Exercise
Of the lines below, report only those that contain "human".

Material provided
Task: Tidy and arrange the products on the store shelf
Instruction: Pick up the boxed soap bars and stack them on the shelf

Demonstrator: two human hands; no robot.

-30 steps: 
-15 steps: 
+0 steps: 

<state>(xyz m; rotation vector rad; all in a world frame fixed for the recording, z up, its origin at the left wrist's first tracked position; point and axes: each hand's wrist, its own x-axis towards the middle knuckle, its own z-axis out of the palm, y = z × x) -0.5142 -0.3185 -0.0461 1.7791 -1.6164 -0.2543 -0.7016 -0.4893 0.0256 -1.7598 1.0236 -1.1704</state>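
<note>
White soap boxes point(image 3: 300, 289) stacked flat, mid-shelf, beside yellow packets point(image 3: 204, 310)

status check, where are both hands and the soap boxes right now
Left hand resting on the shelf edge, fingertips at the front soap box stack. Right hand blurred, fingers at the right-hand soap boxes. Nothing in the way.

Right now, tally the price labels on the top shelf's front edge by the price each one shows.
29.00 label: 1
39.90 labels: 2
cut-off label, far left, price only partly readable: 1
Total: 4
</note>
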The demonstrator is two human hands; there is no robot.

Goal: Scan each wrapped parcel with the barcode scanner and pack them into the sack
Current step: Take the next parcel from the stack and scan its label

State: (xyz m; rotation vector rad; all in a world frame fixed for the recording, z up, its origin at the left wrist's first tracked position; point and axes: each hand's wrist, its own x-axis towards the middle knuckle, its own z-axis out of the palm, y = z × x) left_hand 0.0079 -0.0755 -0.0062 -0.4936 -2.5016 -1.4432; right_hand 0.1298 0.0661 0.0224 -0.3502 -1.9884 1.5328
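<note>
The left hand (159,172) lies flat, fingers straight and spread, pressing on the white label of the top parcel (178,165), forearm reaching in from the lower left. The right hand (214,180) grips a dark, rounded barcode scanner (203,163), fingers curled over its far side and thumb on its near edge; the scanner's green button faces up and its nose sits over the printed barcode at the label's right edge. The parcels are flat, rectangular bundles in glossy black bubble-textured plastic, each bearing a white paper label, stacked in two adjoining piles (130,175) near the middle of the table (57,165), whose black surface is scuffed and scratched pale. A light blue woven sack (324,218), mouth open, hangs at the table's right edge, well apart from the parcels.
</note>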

Task answer
Demonstrator: two human hands; no robot.
The demonstrator is two human hands; there is no robot.

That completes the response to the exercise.